**WHAT IS BEING ASKED**:
Scan the records for lines with the word "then", and copy every such line.
***** EXERCISE DATA
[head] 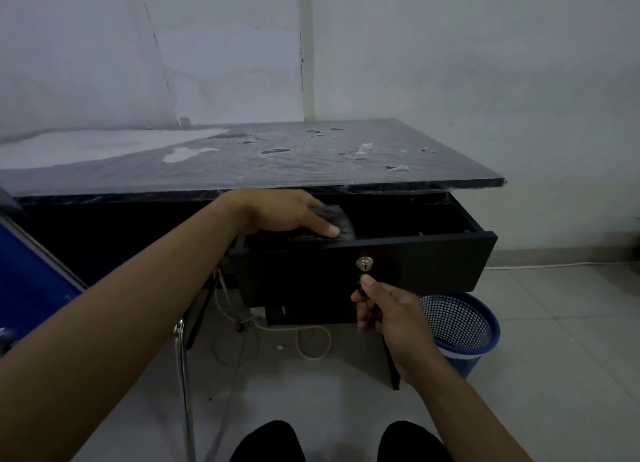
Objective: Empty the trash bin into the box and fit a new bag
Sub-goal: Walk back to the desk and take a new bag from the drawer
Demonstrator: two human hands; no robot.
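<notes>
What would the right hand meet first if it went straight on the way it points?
The drawer front, just below the lock: the right hand pinches a small dark knob there, so almost no gap seems left.
</notes>
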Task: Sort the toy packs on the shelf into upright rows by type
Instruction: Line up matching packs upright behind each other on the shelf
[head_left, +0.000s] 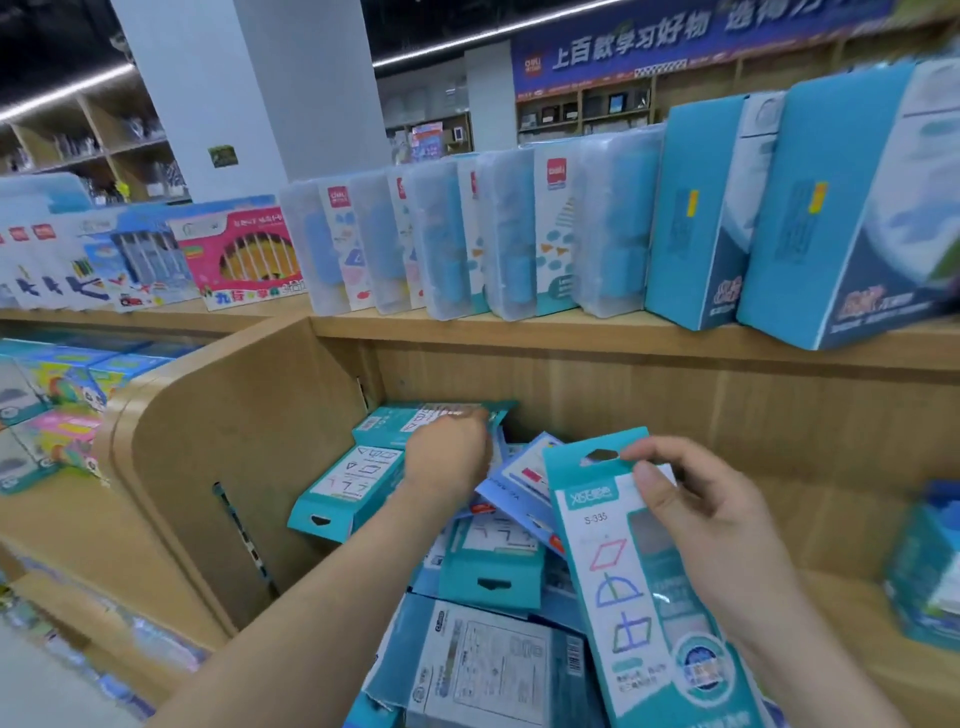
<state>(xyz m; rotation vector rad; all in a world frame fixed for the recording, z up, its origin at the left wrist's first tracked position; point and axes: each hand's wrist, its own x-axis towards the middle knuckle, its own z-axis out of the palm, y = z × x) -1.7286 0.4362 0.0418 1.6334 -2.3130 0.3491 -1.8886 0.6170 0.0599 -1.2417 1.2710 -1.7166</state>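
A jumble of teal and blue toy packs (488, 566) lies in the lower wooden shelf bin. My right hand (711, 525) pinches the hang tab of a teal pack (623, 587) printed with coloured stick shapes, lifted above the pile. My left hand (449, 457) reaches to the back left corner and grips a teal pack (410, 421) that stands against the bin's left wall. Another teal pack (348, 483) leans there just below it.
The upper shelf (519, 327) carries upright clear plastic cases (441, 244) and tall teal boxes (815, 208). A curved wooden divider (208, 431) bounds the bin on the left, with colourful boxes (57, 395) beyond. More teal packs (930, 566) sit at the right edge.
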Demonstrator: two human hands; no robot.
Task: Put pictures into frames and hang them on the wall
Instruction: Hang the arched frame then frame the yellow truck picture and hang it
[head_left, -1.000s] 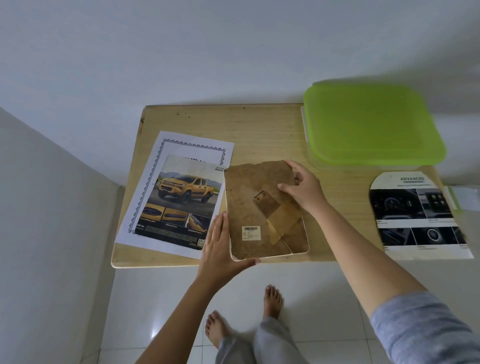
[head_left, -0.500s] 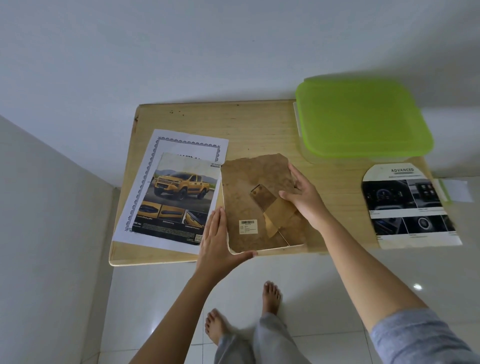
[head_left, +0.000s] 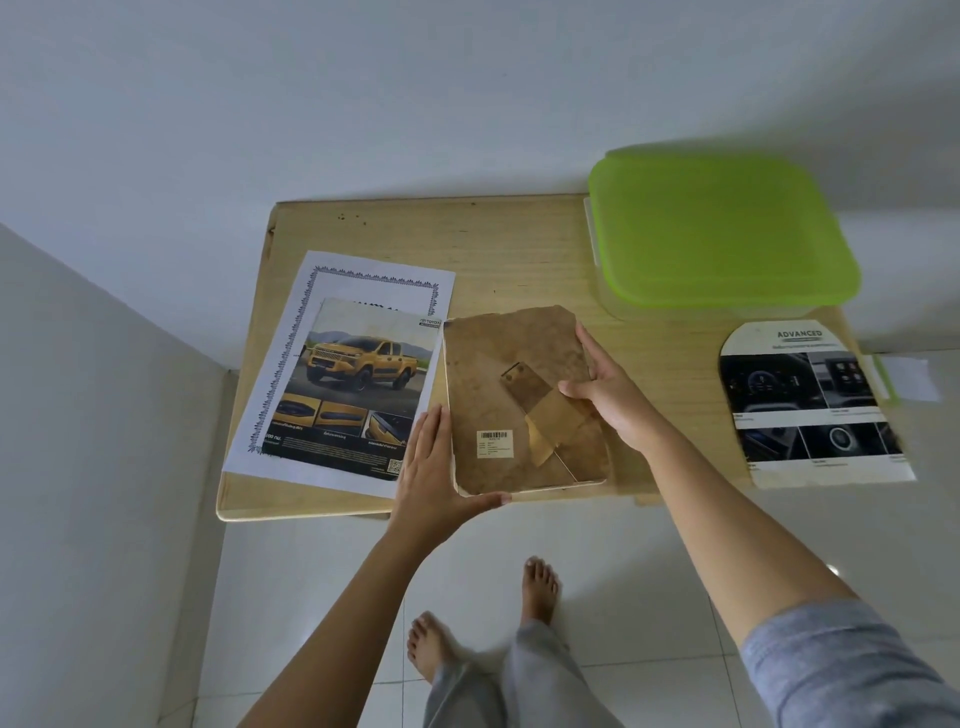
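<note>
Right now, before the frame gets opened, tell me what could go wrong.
The frame lies face down near the front edge of the table, with bare feet on the floor below; a slip could drop it on them. The thumb of the right hand presses the worn stand on its back; pulling there may tear it. The left hand overlaps a corner of the truck picture and may crease it.

A picture frame (head_left: 493, 374) lies face down on the wooden table (head_left: 509, 249), its brown backing up. The left hand (head_left: 431, 467) cups its near-left corner with straight fingers. The right hand (head_left: 608, 395) rests on its right edge, thumb on the backing. A truck picture (head_left: 358, 384) lies just left, and a green-lidded box (head_left: 722, 234) sits far right.
</note>
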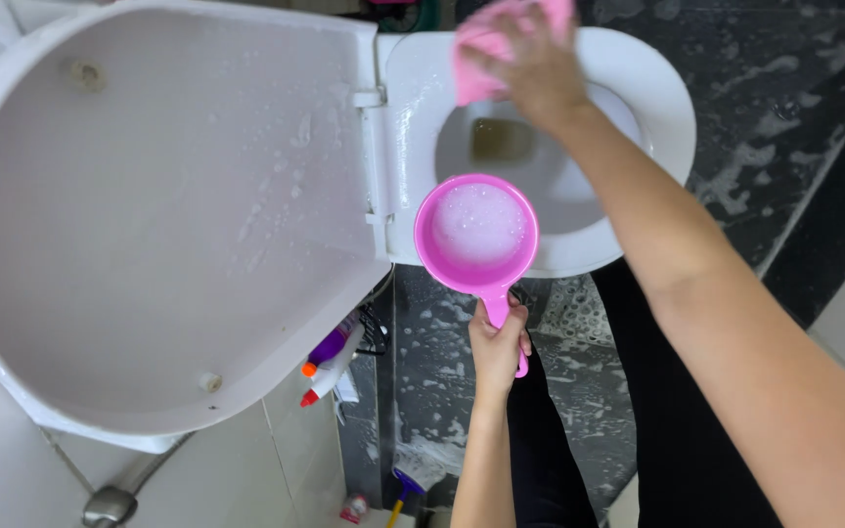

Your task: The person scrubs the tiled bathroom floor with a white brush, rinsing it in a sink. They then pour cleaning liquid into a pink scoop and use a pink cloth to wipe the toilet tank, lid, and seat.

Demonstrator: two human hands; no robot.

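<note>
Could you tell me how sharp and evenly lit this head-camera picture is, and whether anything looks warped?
Head view: soft, even light with no harsh glare; the right hand and pink cloth are motion-blurred, while the left hand and pink scoop look sharp; the wide lens bulges the raised toilet lid.

1. The left hand (499,344) gripped the handle of a pink scoop (477,238) filled with foamy water.
2. The right hand (532,61) pressed a pink cloth (481,49) against the white toilet seat (652,88).
3. The toilet lid (163,210) stood raised, flecked with suds.
4. Spray bottles (330,360) stood beside the toilet base.
</note>
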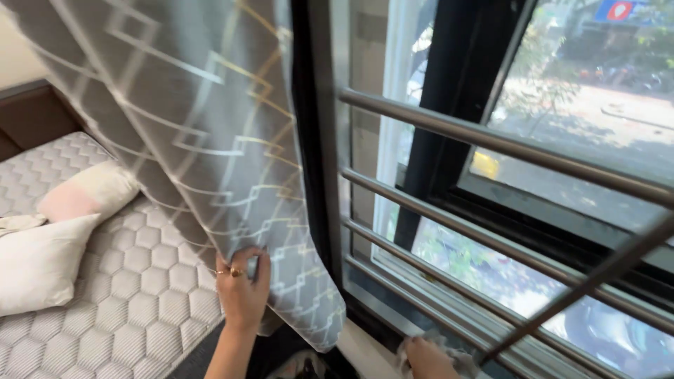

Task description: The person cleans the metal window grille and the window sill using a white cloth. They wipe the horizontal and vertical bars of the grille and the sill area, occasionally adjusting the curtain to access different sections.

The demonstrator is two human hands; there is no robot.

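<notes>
Hanging down the left half of the view, a grey woven curtain with a pale and gold geometric line pattern (210,140), long axis running from upper left down to its loose lower corner at lower centre, just beside the black window frame upright (316,140). To the right of that upright, a row of round steel window bars (491,140) slanting across the glass, with one crossing bar leaning in from the right edge. Below and left, a mattress with a grey-white hexagon quilted cover (133,295), carrying a white pillow (42,263) at its left edge and a white-and-pink cushion (88,189) just behind it. At the curtain's lower edge, the left hand (242,288) (rings on two fingers) pressed flat against the fabric, fingers pointing up, thumb side folded round the edge so the cloth is pinched and drawn leftward off the glass. Lower right of that, at the sill's near edge, the right hand (428,358), closed over a crumpled pale cloth (456,354), directly beneath the lowest bars and nearer to them than the left.
</notes>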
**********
**ANSWER**:
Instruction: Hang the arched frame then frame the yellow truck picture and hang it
Your task: The person scrubs the tiled bathroom floor with a white brush, rinsing it in a sink. They then pour cleaning liquid into a pink scoop and use a pink cloth to wipe the toilet tank, lid, and seat.

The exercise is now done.